### Task statement
Reprint all of the data below exactly as shown and skip every image.

### Material provided
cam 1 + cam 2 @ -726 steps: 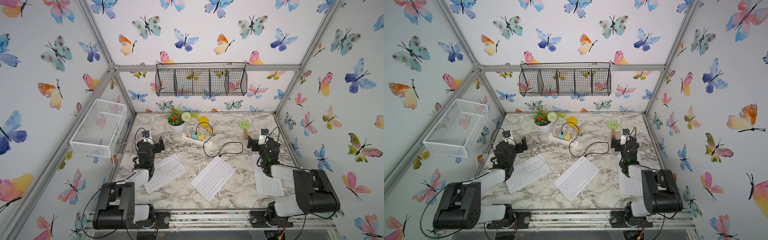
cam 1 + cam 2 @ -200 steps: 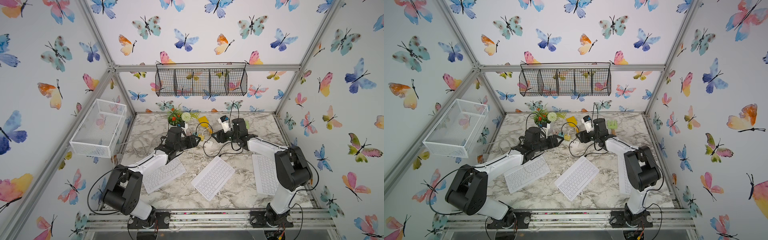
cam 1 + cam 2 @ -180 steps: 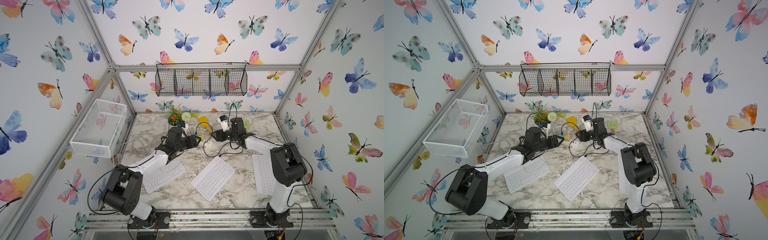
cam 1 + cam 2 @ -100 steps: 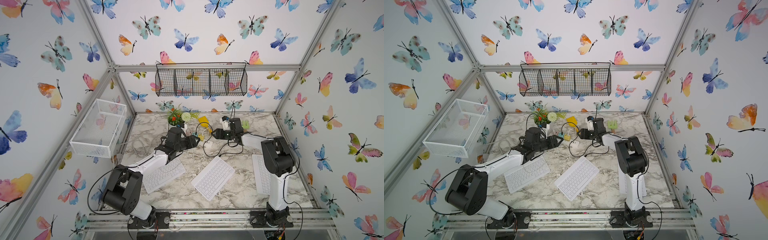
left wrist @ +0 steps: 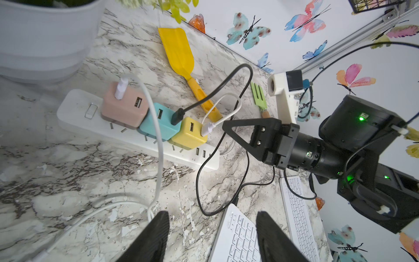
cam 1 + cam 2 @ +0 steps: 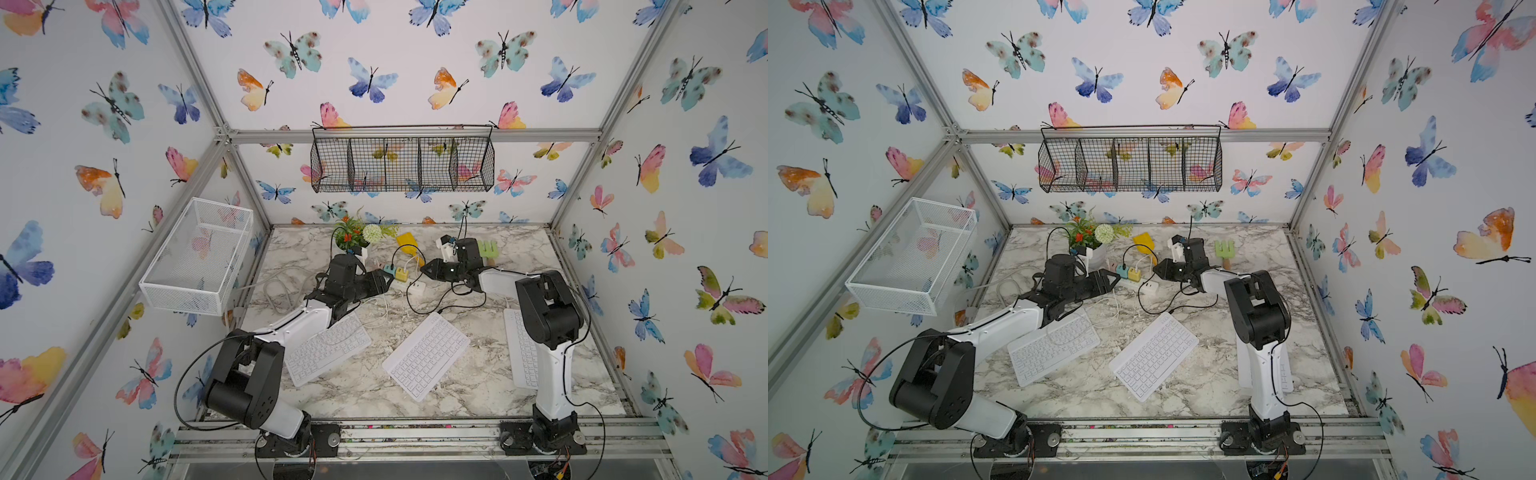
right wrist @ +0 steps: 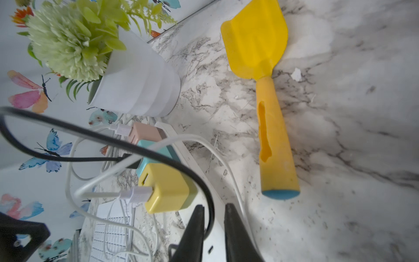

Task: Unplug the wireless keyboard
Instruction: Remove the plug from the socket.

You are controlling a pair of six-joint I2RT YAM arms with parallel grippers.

### Written answer
cam 1 + cam 2 @ -726 steps: 
cam 1 + cam 2 @ -200 steps: 
cam 1 + cam 2 @ -180 steps: 
cam 1 + cam 2 @ -100 steps: 
left wrist @ +0 steps: 
cam 1 + cam 2 @ +0 steps: 
right wrist @ +0 steps: 

Task: Unplug the wireless keyboard
Instruction: Remove the plug from the socket.

You are controlling a pair of six-joint I2RT YAM arms with parallel grippers.

The exercise is now complete.